Problem -> Your task is to copy each line of the material that holds the word "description".

Records shown ->
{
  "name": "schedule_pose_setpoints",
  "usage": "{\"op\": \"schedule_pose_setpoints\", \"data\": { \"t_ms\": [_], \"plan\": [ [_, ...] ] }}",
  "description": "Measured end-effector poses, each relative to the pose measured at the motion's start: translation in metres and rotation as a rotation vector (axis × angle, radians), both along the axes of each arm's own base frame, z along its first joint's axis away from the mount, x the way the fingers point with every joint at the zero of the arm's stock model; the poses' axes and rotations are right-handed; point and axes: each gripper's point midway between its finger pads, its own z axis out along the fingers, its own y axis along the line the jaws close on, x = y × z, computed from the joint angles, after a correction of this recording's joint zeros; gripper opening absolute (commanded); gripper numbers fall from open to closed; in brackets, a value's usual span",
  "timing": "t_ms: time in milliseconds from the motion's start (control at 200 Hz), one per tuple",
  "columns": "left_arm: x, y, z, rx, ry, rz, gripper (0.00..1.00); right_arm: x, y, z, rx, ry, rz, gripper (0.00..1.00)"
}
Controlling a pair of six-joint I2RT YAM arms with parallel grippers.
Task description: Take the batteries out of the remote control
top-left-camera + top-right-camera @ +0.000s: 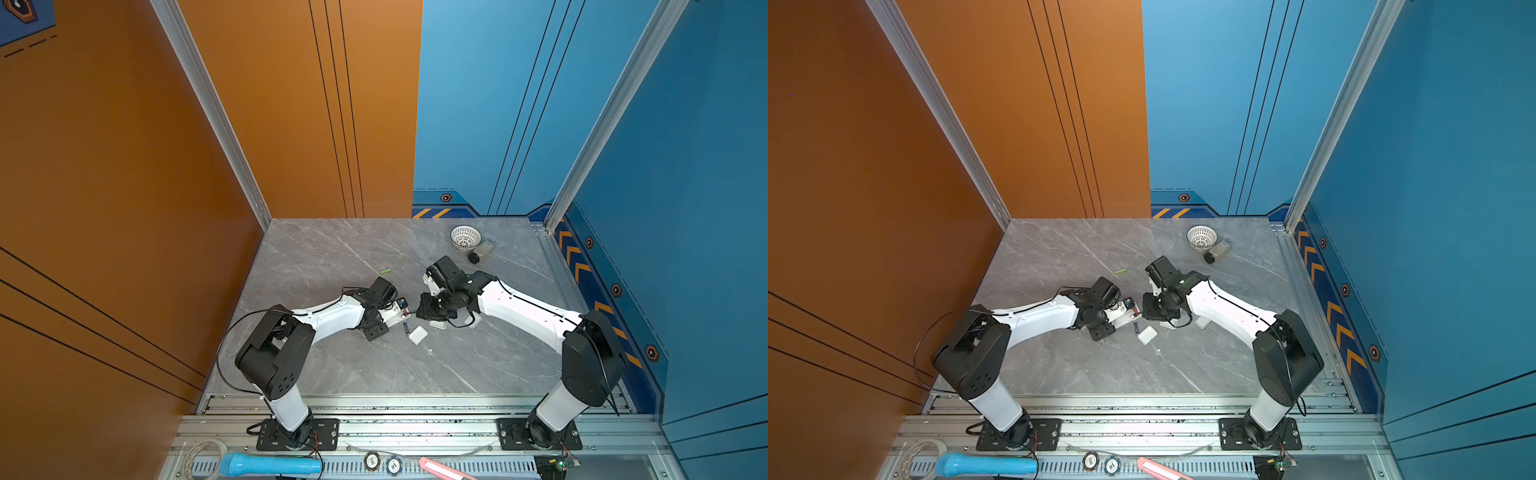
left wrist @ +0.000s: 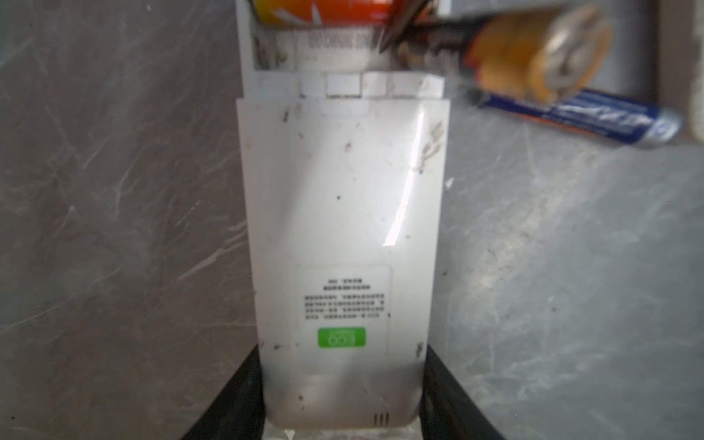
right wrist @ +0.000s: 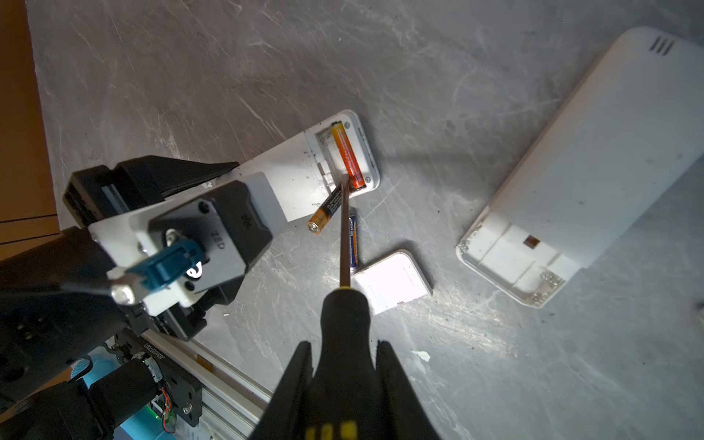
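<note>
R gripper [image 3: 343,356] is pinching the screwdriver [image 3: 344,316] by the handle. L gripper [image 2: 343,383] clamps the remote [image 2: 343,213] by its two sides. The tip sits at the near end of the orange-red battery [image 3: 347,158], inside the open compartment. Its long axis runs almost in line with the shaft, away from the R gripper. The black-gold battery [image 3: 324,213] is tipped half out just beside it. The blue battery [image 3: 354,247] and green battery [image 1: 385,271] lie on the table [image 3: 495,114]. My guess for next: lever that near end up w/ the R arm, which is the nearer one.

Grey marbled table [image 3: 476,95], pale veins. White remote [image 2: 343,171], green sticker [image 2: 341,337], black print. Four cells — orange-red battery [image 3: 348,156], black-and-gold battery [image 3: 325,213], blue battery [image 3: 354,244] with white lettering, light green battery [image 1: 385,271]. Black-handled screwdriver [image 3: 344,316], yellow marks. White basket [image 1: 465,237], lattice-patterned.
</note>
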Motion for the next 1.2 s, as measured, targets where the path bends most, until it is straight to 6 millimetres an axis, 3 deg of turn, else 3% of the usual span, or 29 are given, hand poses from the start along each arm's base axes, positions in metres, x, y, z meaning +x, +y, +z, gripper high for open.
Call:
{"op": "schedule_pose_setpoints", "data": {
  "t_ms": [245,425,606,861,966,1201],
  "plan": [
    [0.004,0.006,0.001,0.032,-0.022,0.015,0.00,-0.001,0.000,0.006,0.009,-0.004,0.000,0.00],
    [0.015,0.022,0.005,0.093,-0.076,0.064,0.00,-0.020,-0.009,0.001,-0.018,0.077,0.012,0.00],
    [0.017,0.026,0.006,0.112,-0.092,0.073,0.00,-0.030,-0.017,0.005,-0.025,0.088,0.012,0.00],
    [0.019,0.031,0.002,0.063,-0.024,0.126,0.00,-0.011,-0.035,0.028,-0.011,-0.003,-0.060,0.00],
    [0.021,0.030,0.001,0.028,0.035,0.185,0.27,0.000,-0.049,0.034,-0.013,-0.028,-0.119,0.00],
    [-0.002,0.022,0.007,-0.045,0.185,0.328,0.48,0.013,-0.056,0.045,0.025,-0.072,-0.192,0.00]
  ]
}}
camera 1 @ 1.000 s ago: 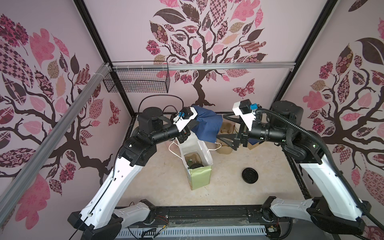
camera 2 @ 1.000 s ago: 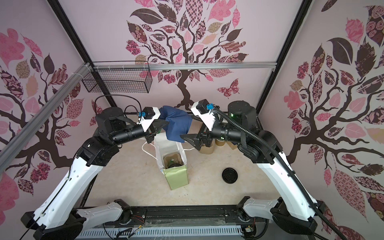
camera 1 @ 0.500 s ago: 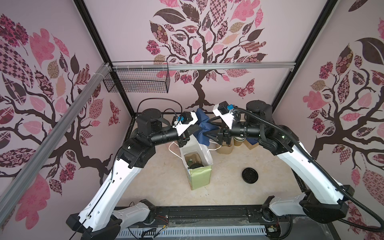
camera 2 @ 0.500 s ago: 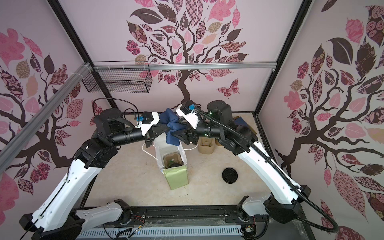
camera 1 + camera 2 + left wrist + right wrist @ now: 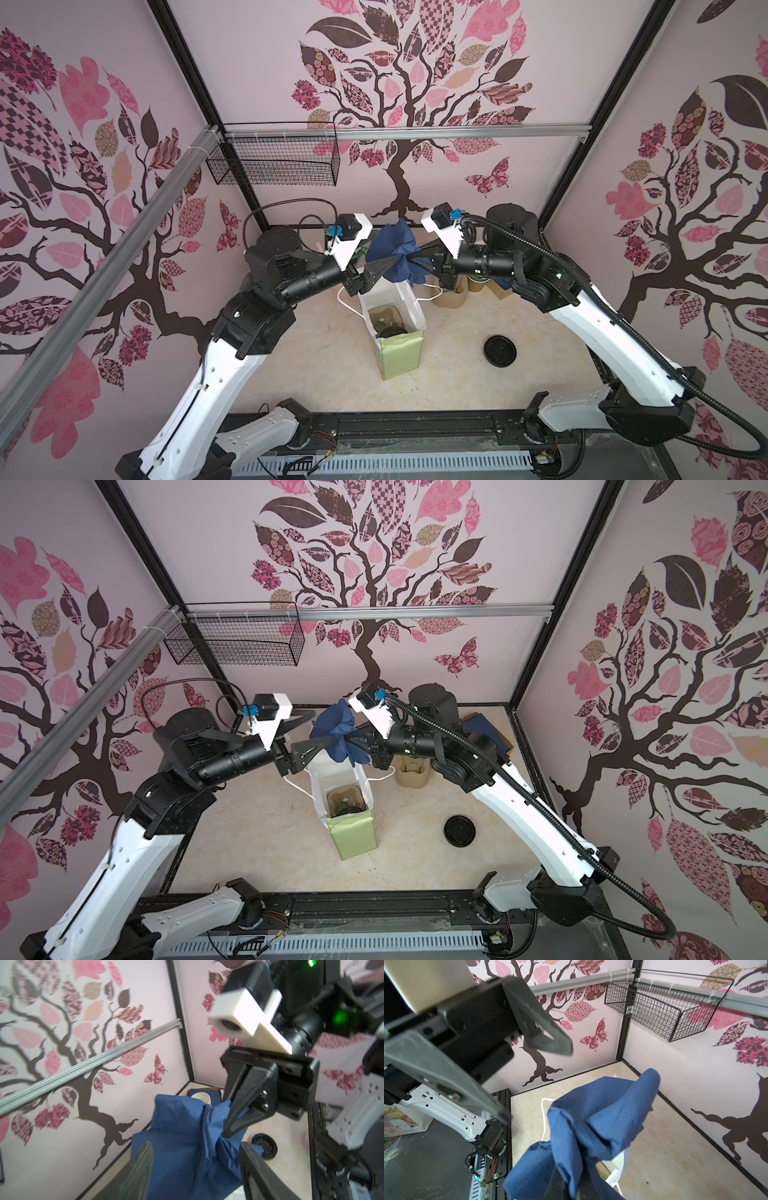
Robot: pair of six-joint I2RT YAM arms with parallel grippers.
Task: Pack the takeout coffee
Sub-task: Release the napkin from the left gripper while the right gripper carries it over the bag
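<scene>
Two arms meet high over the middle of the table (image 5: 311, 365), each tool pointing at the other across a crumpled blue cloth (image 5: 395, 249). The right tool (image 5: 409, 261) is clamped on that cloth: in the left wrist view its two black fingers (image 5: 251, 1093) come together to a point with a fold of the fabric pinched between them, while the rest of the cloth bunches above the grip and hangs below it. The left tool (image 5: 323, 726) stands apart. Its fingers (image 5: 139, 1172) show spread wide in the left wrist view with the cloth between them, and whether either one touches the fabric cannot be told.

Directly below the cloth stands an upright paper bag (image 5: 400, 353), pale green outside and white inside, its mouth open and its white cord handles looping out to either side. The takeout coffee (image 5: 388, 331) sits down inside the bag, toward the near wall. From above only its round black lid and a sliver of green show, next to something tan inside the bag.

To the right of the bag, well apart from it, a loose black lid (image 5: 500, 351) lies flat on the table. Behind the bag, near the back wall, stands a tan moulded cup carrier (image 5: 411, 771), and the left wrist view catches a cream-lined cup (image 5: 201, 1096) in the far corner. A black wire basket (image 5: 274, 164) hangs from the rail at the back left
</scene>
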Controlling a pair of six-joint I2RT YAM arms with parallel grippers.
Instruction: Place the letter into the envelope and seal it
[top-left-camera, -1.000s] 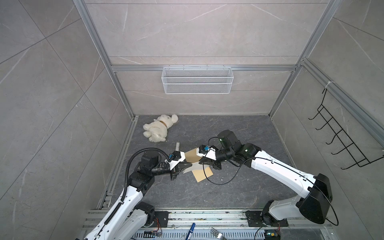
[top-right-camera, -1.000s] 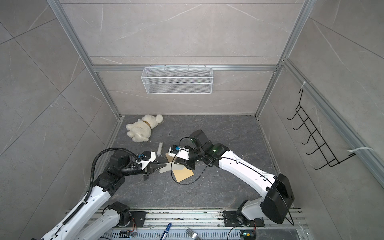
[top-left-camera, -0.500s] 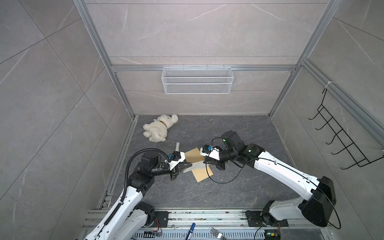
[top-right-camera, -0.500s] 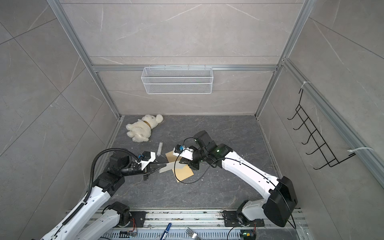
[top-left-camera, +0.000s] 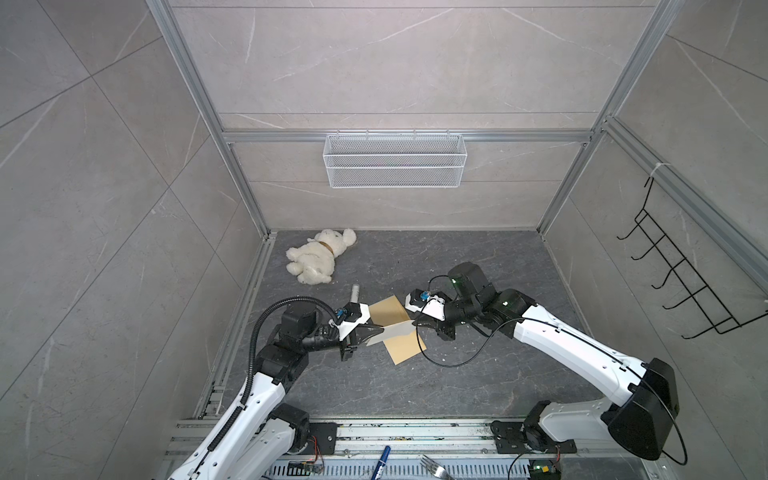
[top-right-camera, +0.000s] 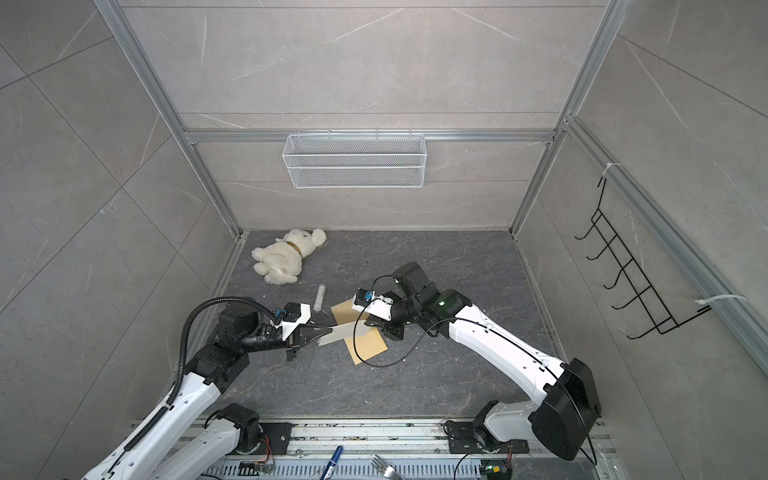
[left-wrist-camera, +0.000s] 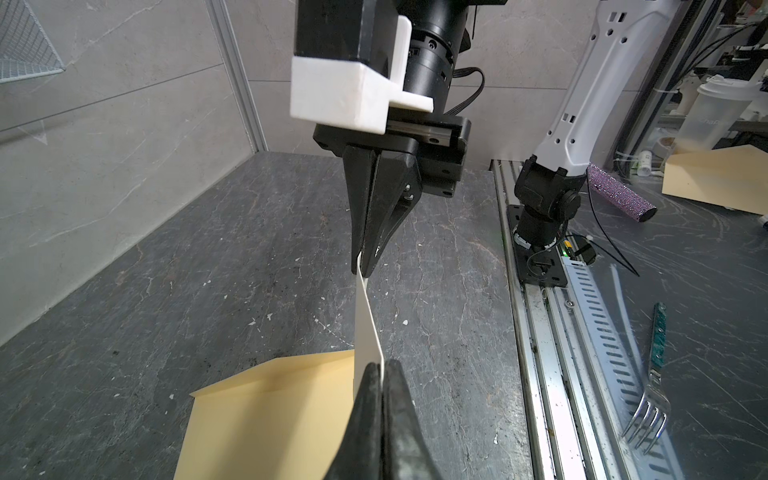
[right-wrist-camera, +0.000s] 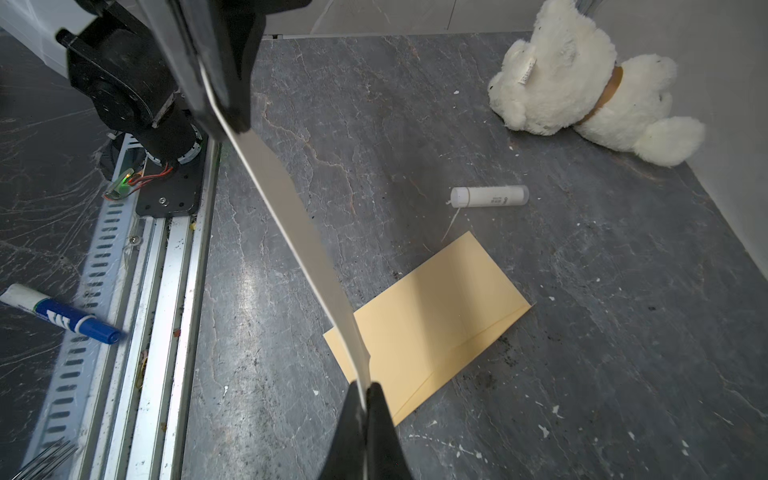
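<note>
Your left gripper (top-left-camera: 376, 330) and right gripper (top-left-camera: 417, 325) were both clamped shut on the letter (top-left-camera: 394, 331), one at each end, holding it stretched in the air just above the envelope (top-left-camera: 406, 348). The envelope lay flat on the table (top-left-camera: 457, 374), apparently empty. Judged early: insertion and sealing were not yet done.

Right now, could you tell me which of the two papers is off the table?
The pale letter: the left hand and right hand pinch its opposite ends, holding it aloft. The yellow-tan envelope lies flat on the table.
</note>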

Answer below ->
  "description": "Measured end-effector poses, each relative to the pose measured at the motion's start: translation in metres and rotation as a rotation vector (axis × angle, radians), both along the axes of each arm's own base frame, z along its first joint's axis away from the mount, x the way the fingers point with every joint at the zero of the arm's stock model; the poses' axes and rotations are right-handed; point and axes: each gripper's point midway between its finger pads, its own z axis out along the fingers, its own y axis along the line the jaws close on, x = y × z, computed from the joint angles, after a correction of this recording's joint zeros; gripper opening absolute (commanded); gripper numbers fall from open to closed; in brackets, a value's usual span",
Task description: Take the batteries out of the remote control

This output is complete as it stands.